### About this task:
Reproduce, exactly, the lines of the material below from the line containing "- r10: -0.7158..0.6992" through the line containing "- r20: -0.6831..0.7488", with both end lines included and nothing else.

*** The records ***

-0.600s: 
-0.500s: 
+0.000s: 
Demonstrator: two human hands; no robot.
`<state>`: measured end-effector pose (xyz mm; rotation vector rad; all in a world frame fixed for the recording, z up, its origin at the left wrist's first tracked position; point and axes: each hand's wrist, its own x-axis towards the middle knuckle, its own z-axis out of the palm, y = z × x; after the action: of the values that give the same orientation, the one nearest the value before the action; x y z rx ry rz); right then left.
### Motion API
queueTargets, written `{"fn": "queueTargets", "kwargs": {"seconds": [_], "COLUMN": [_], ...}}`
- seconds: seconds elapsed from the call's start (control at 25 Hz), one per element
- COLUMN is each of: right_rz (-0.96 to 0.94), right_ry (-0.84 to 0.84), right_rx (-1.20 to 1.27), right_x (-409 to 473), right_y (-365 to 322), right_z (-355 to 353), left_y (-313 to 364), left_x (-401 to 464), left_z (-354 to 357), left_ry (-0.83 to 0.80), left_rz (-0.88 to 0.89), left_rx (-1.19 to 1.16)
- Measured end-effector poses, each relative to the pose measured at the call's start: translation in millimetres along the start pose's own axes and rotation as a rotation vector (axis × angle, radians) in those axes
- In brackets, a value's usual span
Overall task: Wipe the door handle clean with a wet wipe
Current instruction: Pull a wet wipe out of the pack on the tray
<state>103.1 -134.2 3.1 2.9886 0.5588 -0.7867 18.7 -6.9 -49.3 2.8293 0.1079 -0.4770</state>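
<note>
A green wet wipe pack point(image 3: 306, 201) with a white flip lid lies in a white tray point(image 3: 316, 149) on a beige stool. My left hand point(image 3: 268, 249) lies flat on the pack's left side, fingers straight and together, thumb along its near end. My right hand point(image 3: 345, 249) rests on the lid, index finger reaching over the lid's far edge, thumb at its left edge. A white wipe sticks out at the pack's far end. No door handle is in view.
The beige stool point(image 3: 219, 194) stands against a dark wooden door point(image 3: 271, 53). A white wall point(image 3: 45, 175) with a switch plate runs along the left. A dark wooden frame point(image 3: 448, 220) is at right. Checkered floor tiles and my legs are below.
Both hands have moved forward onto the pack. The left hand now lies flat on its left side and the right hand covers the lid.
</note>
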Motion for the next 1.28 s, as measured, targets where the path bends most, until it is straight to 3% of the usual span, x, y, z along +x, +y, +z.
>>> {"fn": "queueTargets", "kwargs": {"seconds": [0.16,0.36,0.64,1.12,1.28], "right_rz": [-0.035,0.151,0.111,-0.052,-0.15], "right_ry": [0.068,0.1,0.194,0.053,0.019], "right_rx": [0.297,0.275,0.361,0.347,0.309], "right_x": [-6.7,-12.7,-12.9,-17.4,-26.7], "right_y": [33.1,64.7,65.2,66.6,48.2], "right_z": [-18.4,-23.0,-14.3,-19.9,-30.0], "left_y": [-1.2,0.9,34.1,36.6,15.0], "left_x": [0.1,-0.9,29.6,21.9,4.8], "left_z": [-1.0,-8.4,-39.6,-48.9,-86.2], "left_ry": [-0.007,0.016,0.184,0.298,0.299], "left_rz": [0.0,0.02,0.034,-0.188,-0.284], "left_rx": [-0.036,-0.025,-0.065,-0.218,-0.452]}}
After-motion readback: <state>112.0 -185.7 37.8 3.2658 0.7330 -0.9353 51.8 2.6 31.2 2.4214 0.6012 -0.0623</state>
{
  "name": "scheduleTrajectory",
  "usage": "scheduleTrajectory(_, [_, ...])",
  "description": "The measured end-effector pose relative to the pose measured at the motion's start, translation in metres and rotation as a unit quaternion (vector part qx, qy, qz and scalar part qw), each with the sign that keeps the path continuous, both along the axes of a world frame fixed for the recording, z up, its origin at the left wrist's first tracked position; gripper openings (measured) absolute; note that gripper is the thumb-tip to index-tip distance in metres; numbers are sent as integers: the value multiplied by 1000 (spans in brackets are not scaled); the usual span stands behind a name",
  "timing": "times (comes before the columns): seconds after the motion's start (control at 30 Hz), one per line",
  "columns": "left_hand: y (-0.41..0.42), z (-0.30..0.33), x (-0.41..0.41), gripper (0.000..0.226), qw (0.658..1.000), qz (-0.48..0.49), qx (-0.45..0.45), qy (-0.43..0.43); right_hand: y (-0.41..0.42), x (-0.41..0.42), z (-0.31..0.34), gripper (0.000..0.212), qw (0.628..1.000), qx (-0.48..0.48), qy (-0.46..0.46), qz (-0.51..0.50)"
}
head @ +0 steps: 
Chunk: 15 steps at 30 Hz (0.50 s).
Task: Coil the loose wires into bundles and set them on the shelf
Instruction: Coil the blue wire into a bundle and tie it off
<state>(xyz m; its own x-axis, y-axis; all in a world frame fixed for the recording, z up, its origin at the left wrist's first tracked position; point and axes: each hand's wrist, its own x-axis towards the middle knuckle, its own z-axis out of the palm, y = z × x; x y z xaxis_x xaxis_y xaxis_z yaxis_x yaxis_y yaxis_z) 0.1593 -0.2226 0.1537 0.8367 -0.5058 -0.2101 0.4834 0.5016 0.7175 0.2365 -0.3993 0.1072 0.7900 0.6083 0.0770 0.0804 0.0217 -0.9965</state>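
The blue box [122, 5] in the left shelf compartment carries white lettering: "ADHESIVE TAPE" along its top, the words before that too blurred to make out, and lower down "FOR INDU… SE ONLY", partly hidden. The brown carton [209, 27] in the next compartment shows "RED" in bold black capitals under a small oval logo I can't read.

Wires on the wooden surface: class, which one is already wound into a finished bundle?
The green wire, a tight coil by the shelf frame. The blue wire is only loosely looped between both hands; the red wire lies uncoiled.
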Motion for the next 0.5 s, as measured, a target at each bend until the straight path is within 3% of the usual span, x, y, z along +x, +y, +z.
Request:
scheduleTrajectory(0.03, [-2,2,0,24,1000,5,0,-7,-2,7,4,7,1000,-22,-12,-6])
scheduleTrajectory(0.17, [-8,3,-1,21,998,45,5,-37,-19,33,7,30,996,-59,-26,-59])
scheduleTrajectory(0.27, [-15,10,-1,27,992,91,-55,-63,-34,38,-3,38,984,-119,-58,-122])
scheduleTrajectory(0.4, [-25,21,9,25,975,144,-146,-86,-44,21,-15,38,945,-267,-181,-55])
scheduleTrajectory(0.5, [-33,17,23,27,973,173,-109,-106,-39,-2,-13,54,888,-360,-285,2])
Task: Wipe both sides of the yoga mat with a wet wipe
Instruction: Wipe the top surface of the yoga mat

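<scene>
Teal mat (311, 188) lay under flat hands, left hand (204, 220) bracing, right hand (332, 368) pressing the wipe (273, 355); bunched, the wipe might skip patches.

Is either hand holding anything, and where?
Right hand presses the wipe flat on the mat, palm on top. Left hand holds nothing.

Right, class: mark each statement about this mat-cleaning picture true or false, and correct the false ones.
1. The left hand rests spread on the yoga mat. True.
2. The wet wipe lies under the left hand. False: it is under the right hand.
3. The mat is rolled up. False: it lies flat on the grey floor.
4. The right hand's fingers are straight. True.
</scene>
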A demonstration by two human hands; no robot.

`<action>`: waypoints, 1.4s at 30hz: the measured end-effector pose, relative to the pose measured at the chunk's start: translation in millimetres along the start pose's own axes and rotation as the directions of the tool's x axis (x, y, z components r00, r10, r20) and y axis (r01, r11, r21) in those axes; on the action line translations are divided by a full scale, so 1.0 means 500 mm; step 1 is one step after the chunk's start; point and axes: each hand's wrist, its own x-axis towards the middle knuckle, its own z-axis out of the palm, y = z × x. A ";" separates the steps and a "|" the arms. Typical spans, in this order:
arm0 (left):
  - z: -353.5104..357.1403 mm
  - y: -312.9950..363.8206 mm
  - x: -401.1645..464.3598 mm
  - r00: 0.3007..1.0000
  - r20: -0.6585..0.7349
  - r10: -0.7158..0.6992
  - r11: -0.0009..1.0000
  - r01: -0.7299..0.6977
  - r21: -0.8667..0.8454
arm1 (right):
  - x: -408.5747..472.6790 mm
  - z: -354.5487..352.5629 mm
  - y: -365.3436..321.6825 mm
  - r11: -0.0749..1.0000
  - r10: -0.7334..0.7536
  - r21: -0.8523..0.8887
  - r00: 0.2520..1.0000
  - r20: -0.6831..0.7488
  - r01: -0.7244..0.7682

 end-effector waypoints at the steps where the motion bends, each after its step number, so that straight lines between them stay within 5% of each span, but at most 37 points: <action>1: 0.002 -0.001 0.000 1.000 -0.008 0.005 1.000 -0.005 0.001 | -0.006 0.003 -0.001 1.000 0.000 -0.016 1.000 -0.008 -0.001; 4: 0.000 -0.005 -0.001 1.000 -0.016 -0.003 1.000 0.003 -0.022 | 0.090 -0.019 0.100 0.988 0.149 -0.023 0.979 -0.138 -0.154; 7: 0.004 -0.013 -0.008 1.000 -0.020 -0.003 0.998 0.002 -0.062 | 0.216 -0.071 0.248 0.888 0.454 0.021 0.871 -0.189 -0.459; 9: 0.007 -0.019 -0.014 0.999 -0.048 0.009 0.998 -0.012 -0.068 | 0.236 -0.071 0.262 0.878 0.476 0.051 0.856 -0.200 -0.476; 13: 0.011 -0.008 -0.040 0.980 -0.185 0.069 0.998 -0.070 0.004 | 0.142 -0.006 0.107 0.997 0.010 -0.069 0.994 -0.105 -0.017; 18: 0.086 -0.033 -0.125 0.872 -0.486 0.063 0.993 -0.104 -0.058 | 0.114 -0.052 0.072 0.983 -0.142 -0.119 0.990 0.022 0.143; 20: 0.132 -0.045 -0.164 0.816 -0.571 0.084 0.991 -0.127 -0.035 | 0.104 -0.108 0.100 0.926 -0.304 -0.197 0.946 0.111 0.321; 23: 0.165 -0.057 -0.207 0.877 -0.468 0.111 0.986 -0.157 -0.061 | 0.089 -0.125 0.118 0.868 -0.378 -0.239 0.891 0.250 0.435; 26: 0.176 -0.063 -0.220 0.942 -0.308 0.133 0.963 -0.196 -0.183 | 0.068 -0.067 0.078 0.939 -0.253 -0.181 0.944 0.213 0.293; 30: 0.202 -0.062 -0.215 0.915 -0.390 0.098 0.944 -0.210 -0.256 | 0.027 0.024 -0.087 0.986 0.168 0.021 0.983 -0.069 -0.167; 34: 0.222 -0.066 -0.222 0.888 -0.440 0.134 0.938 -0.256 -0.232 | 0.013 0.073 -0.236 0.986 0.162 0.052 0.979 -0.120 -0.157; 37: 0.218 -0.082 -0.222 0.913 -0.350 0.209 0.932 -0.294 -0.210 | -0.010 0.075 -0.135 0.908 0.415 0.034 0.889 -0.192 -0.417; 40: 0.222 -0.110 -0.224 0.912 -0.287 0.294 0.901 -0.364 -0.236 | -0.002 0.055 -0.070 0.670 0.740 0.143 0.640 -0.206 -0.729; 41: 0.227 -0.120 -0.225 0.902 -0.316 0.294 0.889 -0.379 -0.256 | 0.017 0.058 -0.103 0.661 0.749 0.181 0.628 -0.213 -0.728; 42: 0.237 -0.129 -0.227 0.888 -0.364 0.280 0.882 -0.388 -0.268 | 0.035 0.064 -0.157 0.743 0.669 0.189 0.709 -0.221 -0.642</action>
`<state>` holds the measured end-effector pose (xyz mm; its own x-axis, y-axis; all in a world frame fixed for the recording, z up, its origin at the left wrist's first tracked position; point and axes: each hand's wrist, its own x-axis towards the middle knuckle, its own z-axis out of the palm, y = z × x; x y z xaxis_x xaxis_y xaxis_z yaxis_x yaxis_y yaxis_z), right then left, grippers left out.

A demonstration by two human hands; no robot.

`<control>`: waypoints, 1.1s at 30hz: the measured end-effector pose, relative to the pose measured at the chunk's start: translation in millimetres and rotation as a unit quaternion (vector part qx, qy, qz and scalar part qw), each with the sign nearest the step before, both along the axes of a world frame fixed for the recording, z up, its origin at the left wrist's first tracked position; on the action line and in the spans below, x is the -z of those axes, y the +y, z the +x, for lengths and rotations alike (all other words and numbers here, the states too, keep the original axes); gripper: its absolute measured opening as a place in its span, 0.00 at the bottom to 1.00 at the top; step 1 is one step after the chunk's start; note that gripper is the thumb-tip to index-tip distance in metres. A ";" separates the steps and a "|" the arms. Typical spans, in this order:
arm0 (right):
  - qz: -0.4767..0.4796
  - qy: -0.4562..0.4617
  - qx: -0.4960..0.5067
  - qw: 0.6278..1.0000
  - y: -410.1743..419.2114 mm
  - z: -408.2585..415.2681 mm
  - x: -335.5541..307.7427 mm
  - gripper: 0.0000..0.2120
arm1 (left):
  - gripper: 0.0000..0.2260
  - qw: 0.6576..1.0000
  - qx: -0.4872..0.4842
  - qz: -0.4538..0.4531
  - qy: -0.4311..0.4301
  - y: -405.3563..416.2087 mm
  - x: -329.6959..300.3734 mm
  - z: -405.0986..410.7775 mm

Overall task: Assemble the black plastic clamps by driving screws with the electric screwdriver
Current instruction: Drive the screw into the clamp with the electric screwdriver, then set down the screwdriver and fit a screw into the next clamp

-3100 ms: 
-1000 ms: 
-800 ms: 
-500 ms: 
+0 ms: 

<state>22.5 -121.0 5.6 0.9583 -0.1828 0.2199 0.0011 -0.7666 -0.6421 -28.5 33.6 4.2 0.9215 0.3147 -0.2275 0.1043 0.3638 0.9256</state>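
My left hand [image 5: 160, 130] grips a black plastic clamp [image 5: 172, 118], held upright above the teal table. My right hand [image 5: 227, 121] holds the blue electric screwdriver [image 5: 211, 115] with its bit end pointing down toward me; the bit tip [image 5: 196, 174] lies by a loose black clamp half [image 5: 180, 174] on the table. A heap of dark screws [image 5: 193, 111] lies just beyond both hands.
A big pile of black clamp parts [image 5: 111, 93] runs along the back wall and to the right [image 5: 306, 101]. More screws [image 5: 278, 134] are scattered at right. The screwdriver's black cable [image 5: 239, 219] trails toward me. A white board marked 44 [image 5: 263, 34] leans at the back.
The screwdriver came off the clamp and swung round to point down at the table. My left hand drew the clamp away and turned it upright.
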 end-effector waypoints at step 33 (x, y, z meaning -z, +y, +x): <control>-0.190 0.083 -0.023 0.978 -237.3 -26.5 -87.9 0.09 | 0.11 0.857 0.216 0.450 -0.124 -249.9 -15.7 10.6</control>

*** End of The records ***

### Output of the task:
  - r10: -0.7158..0.6992
  - r11: -0.0009..1.0000
  - r01: -0.7299..0.6977
  - r21: -0.8667..0.8454
arm1 (right):
  - x: -408.5747..472.6790 mm
  - z: -354.5487..352.5629 mm
  - y: -365.3436..321.6825 mm
  - r11: -0.0749..1.0000
  - r10: -0.7334..0.7536
  - r21: -0.8523..0.8887
  - r00: 0.2520..1.0000
  - r20: -0.6831..0.7488

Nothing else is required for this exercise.